URS was first reported in 1982 (10) by Perez-Castro in cooperation with Karl Storz. The use of stents during this period was not only strange, but also unfavorable. Eisenberger referred to stents as “Steckerin” (Bavarian for small sticks) (11). DJ stent was first described by Finney et al. in 1978 (12). Criticism to its role, however, appeared in the late 90s (2,3). Nowadays, the urologists remain, sharply, divided on the need for stenting following UURS treatment of lithiasis. Both routine and selective use has been practiced. Selective use, in particular, should depend on a variety of variables related to patients, stones, technology and experience.

Nabi et al. meta-analyzed 9 trials and concluded that stents have significantly higher rate of storage lower urinary symptoms (LUTS), infection, analgesia use, and ureteric stricture. Stenting, on the other hand, did not influence rates of stone clearance. The authors, however, criticized data inconsistency and lack of standardization. They, therefore, kept the issue of stenting open (5). Similar conclusions were reached by three recent evaluations (13-15). They, basically, advised against routine DJ stenting and were not satisfied by homogeneity and pooling of materials. An excellent review of this dilemma was expressed by Keeley and Timoney (16) who identified the pros and cons of stenting and advised for more meaningful studies.

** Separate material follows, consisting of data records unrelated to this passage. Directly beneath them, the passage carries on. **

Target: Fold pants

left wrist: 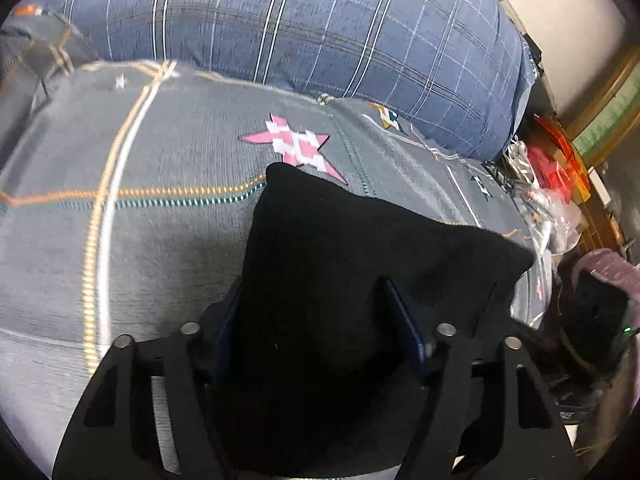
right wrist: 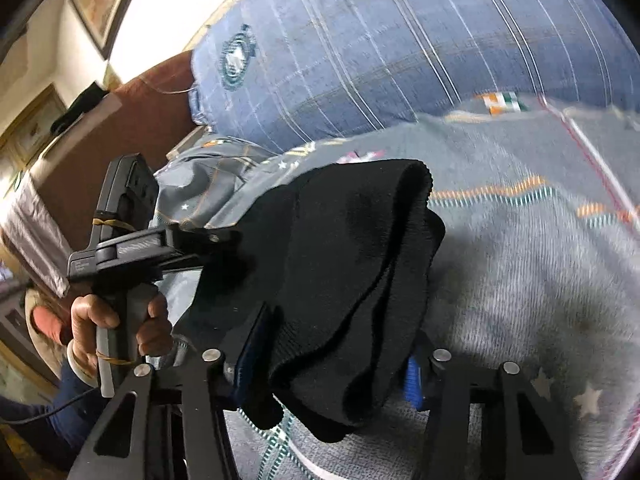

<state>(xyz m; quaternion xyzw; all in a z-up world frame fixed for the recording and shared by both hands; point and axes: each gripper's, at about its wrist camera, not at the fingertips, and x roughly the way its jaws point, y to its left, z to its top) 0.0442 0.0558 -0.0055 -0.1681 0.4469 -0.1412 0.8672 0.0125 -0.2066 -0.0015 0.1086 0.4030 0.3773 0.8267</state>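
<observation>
Black fabric of the pants (left wrist: 360, 264) fills the space between the fingers of the left gripper (left wrist: 316, 320), so the jaws are closed on a thick bundle of it and stand apart only by the cloth's thickness. In the right wrist view the right gripper (right wrist: 336, 344) is the same — both blue pads press on a folded bunch of the pants (right wrist: 344, 272), which hangs a little below the fingers at 6 o'clock. At 9 o'clock in that view the left gripper (right wrist: 208, 240) comes in from the side and bites the same garment, held by the person's hand (right wrist: 120, 320).

I judge the step is carrying a folded edge across. To do it well, both grippers should move together at equal height, keep the cloth lightly stretched between them, and lay it down flat before the jaws let go; otherwise the layers will slide.

The pants look like soft knit, matte, with a ribbed edge at 1 o'clock. They hang above the grey bedsheet (left wrist: 160, 240), a woven cloth with orange and teal stitched lines and a pink star (left wrist: 296, 146). Beyond, at 12 o'clock, lies a blue checked pillow (left wrist: 300, 28) — rounded and full.
</observation>
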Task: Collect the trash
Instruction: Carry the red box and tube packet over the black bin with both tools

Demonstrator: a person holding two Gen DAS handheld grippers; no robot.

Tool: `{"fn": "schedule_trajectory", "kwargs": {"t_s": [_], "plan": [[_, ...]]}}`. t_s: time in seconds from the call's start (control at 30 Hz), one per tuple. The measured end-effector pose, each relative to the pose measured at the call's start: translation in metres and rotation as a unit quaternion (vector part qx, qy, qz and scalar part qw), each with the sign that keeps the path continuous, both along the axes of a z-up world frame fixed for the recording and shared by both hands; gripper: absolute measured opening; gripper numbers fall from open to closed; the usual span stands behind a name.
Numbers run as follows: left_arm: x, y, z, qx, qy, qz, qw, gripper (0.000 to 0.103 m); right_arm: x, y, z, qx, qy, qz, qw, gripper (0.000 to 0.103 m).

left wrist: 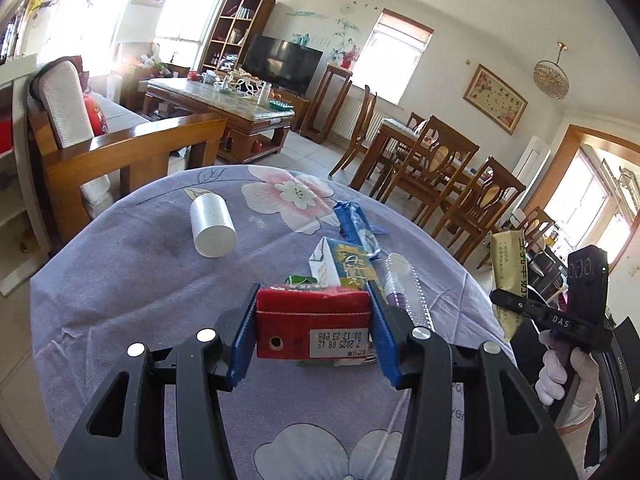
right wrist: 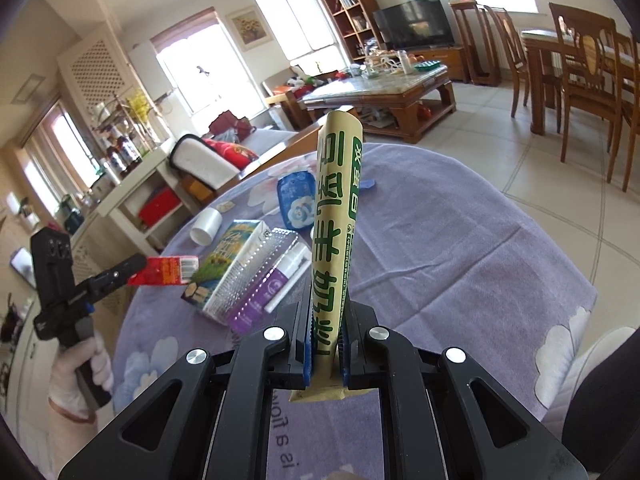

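My left gripper (left wrist: 312,322) is shut on a red drink carton (left wrist: 312,320) and holds it above the round table; it also shows in the right wrist view (right wrist: 168,270). My right gripper (right wrist: 326,340) is shut on a tan wrapper with green print (right wrist: 334,216), standing upright between the blue pads; it shows in the left wrist view (left wrist: 510,276) off the table's right edge. On the purple floral tablecloth (left wrist: 140,280) lie a white cup on its side (left wrist: 212,226), a green-and-white carton (left wrist: 344,266), a blue wrapper (left wrist: 354,220) and a clear blister pack (left wrist: 404,288).
The table (right wrist: 460,248) stands in a living room. A wooden sofa (left wrist: 100,148) is behind it on the left, a coffee table (left wrist: 232,108) farther back, and dining chairs (left wrist: 452,176) on the right. A white shelf unit (right wrist: 132,184) is to the left.
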State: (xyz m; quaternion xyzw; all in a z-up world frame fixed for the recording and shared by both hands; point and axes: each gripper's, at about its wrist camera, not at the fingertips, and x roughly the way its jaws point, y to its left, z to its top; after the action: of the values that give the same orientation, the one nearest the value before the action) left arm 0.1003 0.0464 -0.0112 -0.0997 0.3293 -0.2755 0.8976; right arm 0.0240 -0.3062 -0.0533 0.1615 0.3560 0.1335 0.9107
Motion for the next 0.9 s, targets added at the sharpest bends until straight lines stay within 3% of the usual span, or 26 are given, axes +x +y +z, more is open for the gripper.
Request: {"fn": "schedule_trajectory", "kwargs": {"t_s": [0.3,0.5,0.7,0.9], "plan": [[-0.015,-0.011,0.017,-0.014,-0.019,0.000,0.9997,0.050,-0.038,-0.022,0.000,0.016,-0.008,-0.017,1.000,0.010],[-0.025,-0.038,0.031,-0.027,-0.030,-0.035,0.9986,0.050,-0.057,-0.043,0.003,0.033,-0.021,-0.035,0.999,0.010],[-0.038,-0.106,0.044,-0.033,-0.042,-0.105,0.9930,0.050,-0.087,-0.079,0.010,0.049,-0.041,-0.074,0.995,0.011],[-0.051,-0.201,0.040,-0.048,-0.035,-0.197,0.9786,0.050,-0.126,-0.142,0.014,0.056,-0.055,-0.142,0.987,0.011]]}}
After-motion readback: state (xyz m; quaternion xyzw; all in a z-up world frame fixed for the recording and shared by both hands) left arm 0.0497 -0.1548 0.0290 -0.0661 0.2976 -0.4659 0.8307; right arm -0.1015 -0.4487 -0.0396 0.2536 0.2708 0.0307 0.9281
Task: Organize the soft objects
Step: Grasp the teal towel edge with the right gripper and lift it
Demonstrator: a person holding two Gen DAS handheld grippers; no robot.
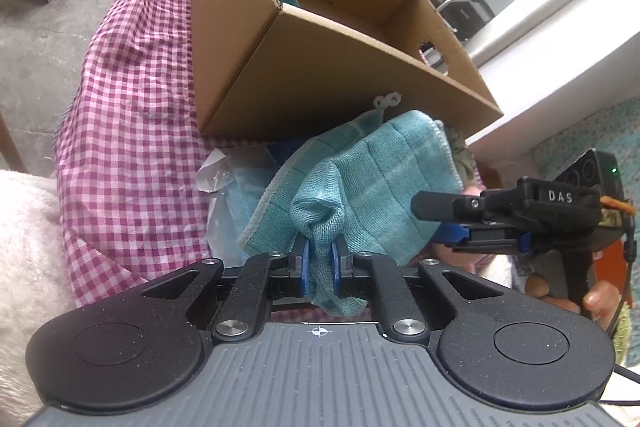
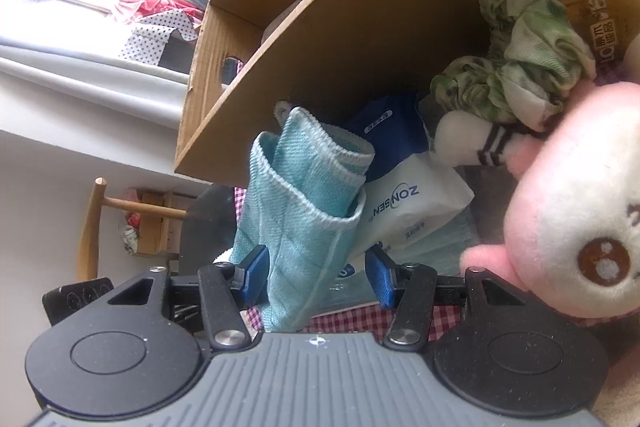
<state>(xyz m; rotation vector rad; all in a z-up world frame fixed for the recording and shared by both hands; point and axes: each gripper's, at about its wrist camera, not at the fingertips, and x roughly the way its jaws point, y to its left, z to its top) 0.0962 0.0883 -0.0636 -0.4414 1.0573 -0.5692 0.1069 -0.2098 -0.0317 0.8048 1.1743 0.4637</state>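
Teal cloth (image 1: pixel 360 163) against cardboard box (image 1: pixel 320 67) edge; left gripper (image 1: pixel 320 259) pinching it; right gripper (image 2: pixel 316 273) spread around its hanging fold.

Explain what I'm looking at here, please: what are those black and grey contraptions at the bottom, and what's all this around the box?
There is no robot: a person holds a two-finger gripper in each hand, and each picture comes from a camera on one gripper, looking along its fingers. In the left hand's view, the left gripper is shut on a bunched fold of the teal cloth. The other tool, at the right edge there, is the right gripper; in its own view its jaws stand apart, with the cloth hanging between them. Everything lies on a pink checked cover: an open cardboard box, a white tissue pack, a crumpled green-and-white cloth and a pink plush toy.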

The use of an alternative and temporary drainage procedure has, recently, been considered. It utilizes short-term insertion of ureteric catheters. This accessory procedure may overcome edema, reduce pain, decrease outpatient visits, avoid secondary endoscopy and limit costs. Djaladat et al. were able to show that pain, storage LUTS and outpatient visits were significantly reduced in the catheter group. Urinary tract infection (UTI) was established in 7 and 4 % in catheter and non-catheter groups respectively. Readmission and stone clearance rates were comparable in a 2-week follow up (17). Reduction in pain and international prostate symptom scores was noted in one-day post-URS catheterization (18).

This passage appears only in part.